Wednesday, December 26, 2007

Johnny 5; Staying Alive

Since Little Dynamite responded to my challenge to post our top 5 favorite albums, I'll respond now with mine. The only difference here is that my Top 5 favorite also happen to be the 5 greatest albums of all time as well. Lucky for you, the reader, to be able to read about both my favorite and the greatest in one go.

First off - ground rules: No Greatest Hits. No live albums (although if somebody wanted to make the Live at Folsom Prison argument, I'd be listening).

Let's do this climactic order.
This album has it all. The killer title. The rocking lead track (title track). The pop hit (Fairy Tale of New York). The instrumental track that holds up (Metropolis).

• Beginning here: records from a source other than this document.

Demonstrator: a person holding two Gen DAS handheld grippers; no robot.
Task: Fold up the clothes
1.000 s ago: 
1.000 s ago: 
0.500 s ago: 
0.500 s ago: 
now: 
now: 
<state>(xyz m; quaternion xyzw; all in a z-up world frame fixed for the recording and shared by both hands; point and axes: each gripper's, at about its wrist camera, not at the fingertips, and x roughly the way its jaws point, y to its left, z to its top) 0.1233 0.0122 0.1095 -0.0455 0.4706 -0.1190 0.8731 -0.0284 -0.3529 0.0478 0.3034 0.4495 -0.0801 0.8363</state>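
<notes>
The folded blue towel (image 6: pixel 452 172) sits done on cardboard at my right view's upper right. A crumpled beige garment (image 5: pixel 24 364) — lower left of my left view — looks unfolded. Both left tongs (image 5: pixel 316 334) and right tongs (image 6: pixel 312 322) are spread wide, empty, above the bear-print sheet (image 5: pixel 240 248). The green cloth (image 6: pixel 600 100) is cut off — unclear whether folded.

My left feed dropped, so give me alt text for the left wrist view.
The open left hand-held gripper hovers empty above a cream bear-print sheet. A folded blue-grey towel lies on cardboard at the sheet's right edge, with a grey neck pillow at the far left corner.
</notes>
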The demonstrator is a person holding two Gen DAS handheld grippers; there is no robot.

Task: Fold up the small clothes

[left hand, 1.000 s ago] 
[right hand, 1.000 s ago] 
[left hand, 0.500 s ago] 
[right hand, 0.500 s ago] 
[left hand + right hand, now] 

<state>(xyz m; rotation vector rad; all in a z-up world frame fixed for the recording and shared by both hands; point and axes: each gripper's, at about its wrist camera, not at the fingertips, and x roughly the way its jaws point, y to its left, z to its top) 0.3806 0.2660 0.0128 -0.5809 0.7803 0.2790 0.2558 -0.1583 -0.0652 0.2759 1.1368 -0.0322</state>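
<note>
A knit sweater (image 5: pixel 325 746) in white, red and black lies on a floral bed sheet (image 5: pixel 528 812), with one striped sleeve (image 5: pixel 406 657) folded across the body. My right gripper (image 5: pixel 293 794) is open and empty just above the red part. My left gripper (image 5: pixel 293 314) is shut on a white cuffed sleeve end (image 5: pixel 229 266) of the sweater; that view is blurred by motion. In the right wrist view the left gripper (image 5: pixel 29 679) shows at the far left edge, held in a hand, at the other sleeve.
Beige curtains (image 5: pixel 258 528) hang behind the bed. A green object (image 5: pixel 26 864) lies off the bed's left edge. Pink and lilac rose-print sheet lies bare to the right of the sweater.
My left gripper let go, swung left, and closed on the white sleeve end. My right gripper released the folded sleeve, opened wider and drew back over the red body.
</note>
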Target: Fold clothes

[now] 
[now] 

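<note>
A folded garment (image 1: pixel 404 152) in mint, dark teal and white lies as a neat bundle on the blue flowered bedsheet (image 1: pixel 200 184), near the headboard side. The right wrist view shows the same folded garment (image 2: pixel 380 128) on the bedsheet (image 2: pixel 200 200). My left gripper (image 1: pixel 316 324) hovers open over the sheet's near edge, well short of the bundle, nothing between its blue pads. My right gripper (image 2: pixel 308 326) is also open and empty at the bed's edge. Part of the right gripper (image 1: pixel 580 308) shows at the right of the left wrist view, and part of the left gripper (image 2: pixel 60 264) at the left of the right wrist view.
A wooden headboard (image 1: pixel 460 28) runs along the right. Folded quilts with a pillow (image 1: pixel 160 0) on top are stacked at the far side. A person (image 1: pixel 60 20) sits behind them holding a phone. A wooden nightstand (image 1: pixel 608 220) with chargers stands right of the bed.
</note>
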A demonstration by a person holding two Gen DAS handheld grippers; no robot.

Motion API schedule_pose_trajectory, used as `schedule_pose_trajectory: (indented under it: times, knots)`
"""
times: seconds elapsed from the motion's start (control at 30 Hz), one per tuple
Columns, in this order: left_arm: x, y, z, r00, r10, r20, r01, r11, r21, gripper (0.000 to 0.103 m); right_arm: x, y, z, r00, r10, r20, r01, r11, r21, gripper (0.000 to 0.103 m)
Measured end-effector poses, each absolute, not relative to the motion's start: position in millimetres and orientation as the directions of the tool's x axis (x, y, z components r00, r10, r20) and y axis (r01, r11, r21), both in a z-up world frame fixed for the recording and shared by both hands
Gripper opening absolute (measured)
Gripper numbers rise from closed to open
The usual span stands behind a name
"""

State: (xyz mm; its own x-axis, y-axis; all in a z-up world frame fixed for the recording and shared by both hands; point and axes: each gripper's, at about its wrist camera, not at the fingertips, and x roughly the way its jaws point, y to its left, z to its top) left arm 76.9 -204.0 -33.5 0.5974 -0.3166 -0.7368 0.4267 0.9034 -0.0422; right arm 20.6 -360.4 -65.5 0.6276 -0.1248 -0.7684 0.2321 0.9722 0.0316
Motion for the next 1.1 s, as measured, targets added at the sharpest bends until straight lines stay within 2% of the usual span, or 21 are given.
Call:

The soul stretching introspective-but-not-self-conscious track (The Broad Majestic Shannon). This is a near perfect album put together by an unstable group of musicians at their apex. In fact, it should be pointed out that the fact that this band even reached their full potential is incredible. When they could barely get Shane MacGowan on stage most nights, let alone on stage sober enough to remember the words to his own songs, how could they have held it together for long enough to write and record this is a mystery to me.


This album is punk. It's traditional Irish music. It's cheeky, irreverent, fun, calamitous, potent and ultimately cuts right to the core of human existence. It's impossible for me not to simply quote from the lyrics and hope that starts to shine some light on this work.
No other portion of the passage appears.